I looked over at Ahuva, ensconced in the daybed, surrounded by numerous pillows. She held up a worn copy of Half Magic, one of my old favorites — the book we read together whenever Ahuva slept over. We were more than halfway through.

“One minute,” I mouthed to Ahuva. Chani didn’t realize how much she had on her hands. I felt a mounting anger and wondered what Henny would think of the way Ahuva mostly lived with Chani and Yossi, except for the times when one more kid seemed to choke them.

I stepped out of the room before answering Chani. “Of course I can have Ahuva,” I said. “You know I’m happy to have Ahuva full time, all the time, Chani.”

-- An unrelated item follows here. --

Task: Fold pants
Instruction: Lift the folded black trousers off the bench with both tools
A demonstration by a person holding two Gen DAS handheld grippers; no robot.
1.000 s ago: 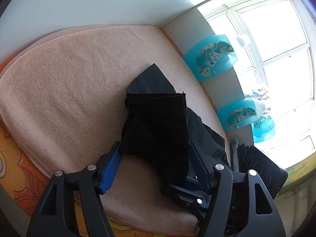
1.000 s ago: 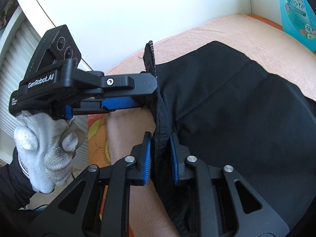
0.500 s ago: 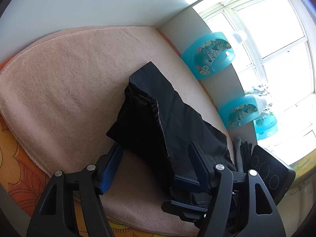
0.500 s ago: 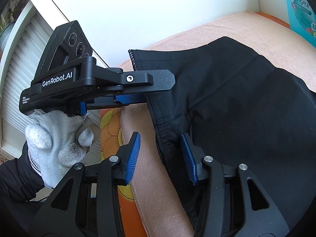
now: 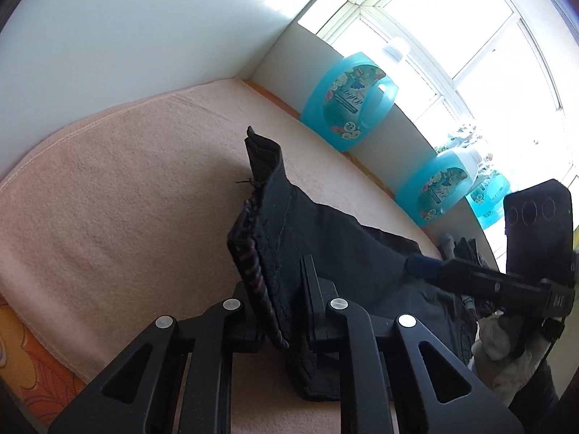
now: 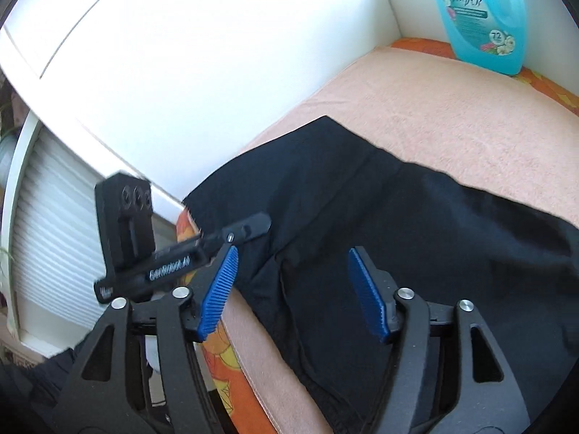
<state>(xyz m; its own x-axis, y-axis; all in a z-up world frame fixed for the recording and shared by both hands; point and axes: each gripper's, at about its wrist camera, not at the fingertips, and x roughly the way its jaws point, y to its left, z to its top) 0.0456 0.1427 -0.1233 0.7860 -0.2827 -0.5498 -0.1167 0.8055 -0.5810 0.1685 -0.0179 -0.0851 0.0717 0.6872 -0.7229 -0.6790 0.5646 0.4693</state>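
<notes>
The black pants (image 5: 325, 238) lie on a peach towel (image 5: 119, 181). My left gripper (image 5: 280, 289) is shut on a bunched edge of the pants, which stands up between its fingers. In the right wrist view the pants (image 6: 416, 224) spread flat across the towel (image 6: 452, 108). My right gripper (image 6: 293, 289) is open, its blue pads wide apart just above the pants' near edge, holding nothing. The right gripper also shows at the right of the left wrist view (image 5: 423, 264); the left gripper shows at the left of the right wrist view (image 6: 253, 226).
Blue detergent bottles (image 5: 347, 101) (image 5: 441, 188) stand along the windowsill wall behind the towel; one shows in the right wrist view (image 6: 477, 14). An orange flowered cover (image 6: 213, 354) lies under the towel at its near edge. A white wall (image 5: 144, 36) bounds the far side.
My right gripper opened and let go of the pants' edge, then drew back. My left gripper, open before, closed on a bunched edge of the pants. The pants dropped flat.
</notes>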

“Don’t be silly, Devorah,” Chani said with a brittle laugh. “Ma’s taking Meir and Dassie, just until I can get things settled down here. Wait, I forgot Ahuva has PTA tonight. Can you go? You’ll have to get a babysitter.”

“Don’t worry about it,” I said. Chani wasn’t ever going to admit she couldn’t handle another child. “I’ll definitely go. Another thing. Ahuva left her sweater, the one from my house, in school. Do you have another one?”

“No. I mean yes, but it doesn’t fit her. I’ve been meaning to take her shopping.”

Her voice was muffled, there was a scraping and a musical jangle, and I pictured Chani on her stomach, fishing toys out from under the couch.

“I can take her after school tomorrow. Does she need anything else?”

“Well, if you’re going anyway, I’ll send you a list of things she needs.“

Her voice was clear now; I guessed she had stood up. I heard the squeak of the wicker box where Chani stored the toys and felt an odd satisfaction.

“Send me the list,” I told Chani. “Don’t worry about Ahuva. I’ll take care of her.”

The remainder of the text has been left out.